Exercise brief:
When you repeat the material, keep each line exact and omit the pictures.

● ● ● ● ●

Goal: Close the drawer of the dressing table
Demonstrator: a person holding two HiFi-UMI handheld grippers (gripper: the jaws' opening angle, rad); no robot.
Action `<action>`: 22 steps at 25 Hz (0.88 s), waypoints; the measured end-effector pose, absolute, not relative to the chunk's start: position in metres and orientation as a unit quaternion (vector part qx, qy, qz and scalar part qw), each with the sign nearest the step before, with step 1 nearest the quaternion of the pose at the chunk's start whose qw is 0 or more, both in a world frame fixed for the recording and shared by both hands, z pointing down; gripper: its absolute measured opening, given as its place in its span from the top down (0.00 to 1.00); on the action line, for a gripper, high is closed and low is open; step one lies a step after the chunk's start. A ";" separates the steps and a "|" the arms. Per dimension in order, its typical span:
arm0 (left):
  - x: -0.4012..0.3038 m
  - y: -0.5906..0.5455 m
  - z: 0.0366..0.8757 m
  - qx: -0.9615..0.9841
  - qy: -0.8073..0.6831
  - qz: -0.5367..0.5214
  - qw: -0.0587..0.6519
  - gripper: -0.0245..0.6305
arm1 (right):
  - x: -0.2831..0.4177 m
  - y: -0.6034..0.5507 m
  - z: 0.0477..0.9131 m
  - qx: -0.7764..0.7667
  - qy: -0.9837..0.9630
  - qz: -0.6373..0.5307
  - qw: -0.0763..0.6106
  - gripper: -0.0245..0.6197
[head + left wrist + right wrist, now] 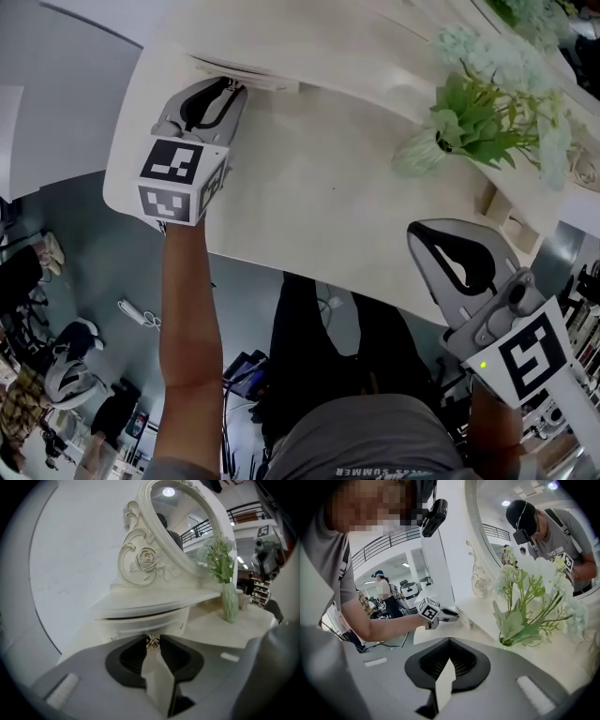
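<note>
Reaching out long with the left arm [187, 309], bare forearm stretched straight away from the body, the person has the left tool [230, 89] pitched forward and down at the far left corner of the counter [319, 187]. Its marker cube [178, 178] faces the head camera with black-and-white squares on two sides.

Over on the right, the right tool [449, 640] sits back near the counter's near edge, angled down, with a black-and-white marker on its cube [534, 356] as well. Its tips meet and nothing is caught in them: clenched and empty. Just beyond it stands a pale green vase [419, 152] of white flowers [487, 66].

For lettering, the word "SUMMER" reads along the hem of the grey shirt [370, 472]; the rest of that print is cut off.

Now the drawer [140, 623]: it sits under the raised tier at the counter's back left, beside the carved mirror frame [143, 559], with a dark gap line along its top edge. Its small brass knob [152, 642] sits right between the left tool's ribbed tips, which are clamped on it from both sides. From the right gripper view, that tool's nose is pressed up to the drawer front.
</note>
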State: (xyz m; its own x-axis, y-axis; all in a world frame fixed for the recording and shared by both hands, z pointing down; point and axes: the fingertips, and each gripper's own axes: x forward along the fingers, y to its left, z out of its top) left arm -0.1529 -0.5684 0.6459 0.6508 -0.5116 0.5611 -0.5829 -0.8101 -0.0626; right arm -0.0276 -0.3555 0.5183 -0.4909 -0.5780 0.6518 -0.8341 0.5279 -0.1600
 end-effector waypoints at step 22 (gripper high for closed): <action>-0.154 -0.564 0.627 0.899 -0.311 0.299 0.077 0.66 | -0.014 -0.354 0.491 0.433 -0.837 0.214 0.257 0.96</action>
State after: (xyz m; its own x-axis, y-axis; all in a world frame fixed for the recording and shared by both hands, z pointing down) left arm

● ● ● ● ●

Exercise solution:
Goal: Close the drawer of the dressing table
Demonstrator: a person holding two HiFi-UMI handheld grippers (gripper: the jaws' opening angle, rad); no robot.
Action `<action>`: 22 steps at 25 Hz (0.88 s), waypoints; the measured end-effector pose, absolute, not relative to the chunk's start: position in metres and orientation as a unit quaternion (vector part qx, qy, qz and scalar part qw), each with the sign nearest the step before, with step 1 nearest the quaternion of the pose at the chunk's start whose qw is 0 or more, both in a world frame fixed for the recording and shared by both hands, z pointing down; gripper: its absolute measured opening, given as its place in its span from the top down (0.00 to 1.00); on the action line, for a gripper, high is closed and low is open; step one lies a step after the chunk's start. A ";" separates the steps and a "|" the arms. Per dimension in order, its typical span:
arm0 (left):
  - x: -0.4012..0.3038 m
  - y: -0.5906..0.5455 m
  - z: 0.0366..0.8757 m
  - qx: -0.9615..0.9841
  - qy: -0.8073..0.6831
  - qz: -0.5367..0.5214
  - qw: -0.0587..0.6519
  - gripper: -0.0245..0.6305
arm1 (right):
  - x: -0.2831..0.4177 m
  - y: -0.6034..0.5507 m
  - z: 0.0477..0.9131 m
  - qx: -0.7764..0.7667
  - qy: -0.9837..0.9630
  - qz: -0.6373..0.5307
  - qw: -0.0763..0.6106
  - gripper: -0.0245..0.6197
[head + left wrist + right wrist, now] 
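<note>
Reaching out long with the left arm [187, 309], bare forearm stretched straight away from the body, the person has the left tool [230, 89] pitched forward and down at the far left corner of the counter [319, 187]. Its marker cube [178, 178] faces the head camera with black-and-white squares on two sides.

Over on the right, the right tool [449, 640] sits back near the counter's near edge, angled down, with a black-and-white marker on its cube [534, 356] as well. Its tips meet and nothing is caught in them: clenched and empty. Just beyond it stands a pale green vase [419, 152] of white flowers [487, 66].

For lettering, the word "SUMMER" reads along the hem of the grey shirt [370, 472]; the rest of that print is cut off.

Now the drawer [140, 623]: it sits under the raised tier at the counter's back left, beside the carved mirror frame [143, 559], with a dark gap line along its top edge. Its small brass knob [152, 642] sits right between the left tool's ribbed tips, which are clamped on it from both sides. From the right gripper view, that tool's nose is pressed up to the drawer front.
</note>
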State: (xyz m; its own x-axis, y-axis; all in a world frame fixed for the recording and shared by both hands, z pointing down; point and axes: the fingertips, and each gripper's own axes: x forward along the fingers, y to its left, z out of its top) left arm -0.1529 -0.5684 0.6459 0.6508 -0.5116 0.5611 -0.5829 -0.8101 -0.0626; right arm -0.0276 -0.3555 0.5183 -0.4909 -0.5780 0.6518 -0.8341 0.5279 -0.1600
 end-effector waypoints at step 22 (gripper high for closed): <action>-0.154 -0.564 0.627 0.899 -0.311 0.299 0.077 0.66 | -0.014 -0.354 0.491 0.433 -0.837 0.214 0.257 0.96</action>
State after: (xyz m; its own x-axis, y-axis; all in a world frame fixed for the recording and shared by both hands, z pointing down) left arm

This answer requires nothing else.